The Tender Love of a Nursing Mother
Homily for Tuesday of the Twenty-first Week in Ordinary Time
St. Paul’s Letter to the Thessalonians is the earliest of his epistles. After founding the community of faith in Thessalonica, he moved on to continue his missionary work among other Gentile communities. However, he did not want to lose contact with them. Consequently, he wrote them a letter of encouragement. He writes to the church he founded in his most tender tone, reminding them of his affection, an affection which he compares to that of a nursing mother.
Without doubt, Paul and the other apostles faced serious challenges when sharing the Gospel. Throughout salvation history, prophets and evangelists experienced hardship and persecution. We are reminded of this through today’s Gospel reading on the memorial of the Passion of St. John the Baptist. Eventually, Paul would suffer the same fate at the hands of the Roman Empire.
Amid our own struggles to evangelize through the example of our lives, we can take solace in the example of St. Paul. Yes, he shared the good news about Jesus.
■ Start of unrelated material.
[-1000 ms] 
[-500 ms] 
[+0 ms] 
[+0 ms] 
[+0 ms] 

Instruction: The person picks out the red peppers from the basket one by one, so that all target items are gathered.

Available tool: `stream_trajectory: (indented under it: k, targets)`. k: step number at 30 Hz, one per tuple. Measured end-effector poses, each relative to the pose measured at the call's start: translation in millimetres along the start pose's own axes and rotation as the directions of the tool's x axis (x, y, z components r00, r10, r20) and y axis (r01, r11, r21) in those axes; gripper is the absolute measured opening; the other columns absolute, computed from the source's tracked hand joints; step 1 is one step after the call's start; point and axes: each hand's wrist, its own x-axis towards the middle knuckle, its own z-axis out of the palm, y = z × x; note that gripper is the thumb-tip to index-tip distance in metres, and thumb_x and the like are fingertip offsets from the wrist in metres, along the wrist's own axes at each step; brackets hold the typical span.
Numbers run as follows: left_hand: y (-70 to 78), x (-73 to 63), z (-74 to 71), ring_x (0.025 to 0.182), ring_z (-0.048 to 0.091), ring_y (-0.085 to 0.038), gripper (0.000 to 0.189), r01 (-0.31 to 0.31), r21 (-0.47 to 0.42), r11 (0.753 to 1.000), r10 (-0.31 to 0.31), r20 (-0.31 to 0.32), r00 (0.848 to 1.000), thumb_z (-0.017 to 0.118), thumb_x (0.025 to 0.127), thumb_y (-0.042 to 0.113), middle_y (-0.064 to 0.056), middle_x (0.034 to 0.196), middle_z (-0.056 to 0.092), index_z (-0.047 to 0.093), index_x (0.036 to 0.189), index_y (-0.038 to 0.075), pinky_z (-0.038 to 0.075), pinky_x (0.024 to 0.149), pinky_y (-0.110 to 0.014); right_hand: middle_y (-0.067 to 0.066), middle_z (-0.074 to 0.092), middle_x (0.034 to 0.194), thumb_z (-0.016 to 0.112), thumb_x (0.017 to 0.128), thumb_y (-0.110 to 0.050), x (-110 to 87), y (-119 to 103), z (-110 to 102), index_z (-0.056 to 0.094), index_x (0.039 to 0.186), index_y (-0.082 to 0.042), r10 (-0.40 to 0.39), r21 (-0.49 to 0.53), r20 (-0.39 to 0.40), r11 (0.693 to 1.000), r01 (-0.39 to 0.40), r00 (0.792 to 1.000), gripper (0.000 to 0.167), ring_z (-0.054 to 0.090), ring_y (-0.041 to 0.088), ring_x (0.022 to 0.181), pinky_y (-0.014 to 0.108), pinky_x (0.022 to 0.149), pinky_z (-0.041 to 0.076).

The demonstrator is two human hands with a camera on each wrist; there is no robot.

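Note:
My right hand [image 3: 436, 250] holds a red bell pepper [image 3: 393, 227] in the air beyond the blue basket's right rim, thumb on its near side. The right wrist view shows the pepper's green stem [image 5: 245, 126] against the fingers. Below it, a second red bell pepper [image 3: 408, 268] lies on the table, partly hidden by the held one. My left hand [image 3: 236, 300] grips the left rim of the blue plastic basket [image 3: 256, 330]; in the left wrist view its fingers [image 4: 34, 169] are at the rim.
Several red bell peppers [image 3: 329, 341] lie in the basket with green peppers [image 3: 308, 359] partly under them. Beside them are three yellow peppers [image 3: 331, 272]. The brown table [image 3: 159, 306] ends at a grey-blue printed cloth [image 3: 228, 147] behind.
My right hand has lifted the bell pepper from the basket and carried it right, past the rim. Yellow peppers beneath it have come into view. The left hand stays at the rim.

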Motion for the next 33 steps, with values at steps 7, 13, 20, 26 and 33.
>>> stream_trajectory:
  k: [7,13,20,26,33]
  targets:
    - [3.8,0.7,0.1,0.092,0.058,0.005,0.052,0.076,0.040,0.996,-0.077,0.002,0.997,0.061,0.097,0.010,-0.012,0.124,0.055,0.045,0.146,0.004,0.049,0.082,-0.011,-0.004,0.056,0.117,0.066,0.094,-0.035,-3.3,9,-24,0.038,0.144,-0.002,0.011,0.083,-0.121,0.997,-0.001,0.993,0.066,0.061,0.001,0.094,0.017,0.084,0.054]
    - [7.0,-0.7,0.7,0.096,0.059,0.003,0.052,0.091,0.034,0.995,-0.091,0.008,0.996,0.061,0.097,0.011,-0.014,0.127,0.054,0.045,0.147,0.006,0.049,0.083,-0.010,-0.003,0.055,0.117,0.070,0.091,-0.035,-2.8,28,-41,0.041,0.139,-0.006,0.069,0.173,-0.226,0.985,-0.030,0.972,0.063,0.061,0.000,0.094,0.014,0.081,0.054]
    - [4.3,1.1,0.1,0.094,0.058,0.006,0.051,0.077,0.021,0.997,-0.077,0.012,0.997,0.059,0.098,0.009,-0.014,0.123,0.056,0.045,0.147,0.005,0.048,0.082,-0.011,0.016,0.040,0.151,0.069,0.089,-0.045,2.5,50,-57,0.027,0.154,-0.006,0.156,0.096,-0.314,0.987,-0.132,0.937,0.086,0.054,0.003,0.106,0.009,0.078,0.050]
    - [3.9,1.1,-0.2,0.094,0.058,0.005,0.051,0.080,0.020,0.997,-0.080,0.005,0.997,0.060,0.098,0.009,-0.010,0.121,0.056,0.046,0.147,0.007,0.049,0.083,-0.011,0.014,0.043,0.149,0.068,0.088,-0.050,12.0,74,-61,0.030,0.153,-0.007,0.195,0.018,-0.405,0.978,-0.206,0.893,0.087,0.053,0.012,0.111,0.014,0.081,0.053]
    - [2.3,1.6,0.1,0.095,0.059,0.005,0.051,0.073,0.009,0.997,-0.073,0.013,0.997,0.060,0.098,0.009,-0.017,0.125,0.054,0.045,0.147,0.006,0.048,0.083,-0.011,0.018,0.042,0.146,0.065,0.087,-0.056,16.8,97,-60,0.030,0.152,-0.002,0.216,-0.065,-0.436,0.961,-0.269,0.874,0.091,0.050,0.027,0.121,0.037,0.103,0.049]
Yes, he founded the church in, and performed religious deeds with the Thessalonians. Just as importantly, if not more so, he shared the ordinary gifts of life with them: eating and drinking, laughing and crying, staying up late and perhaps even rousing from slumber to care for someone in need. Indeed, Paul nursed his friends with the love of a mother for her newborn, bequeathing the Gospel through the gift of his very self.
Jesus also loves us tenderly and gives himself to us in the sacrament of the Eucharist.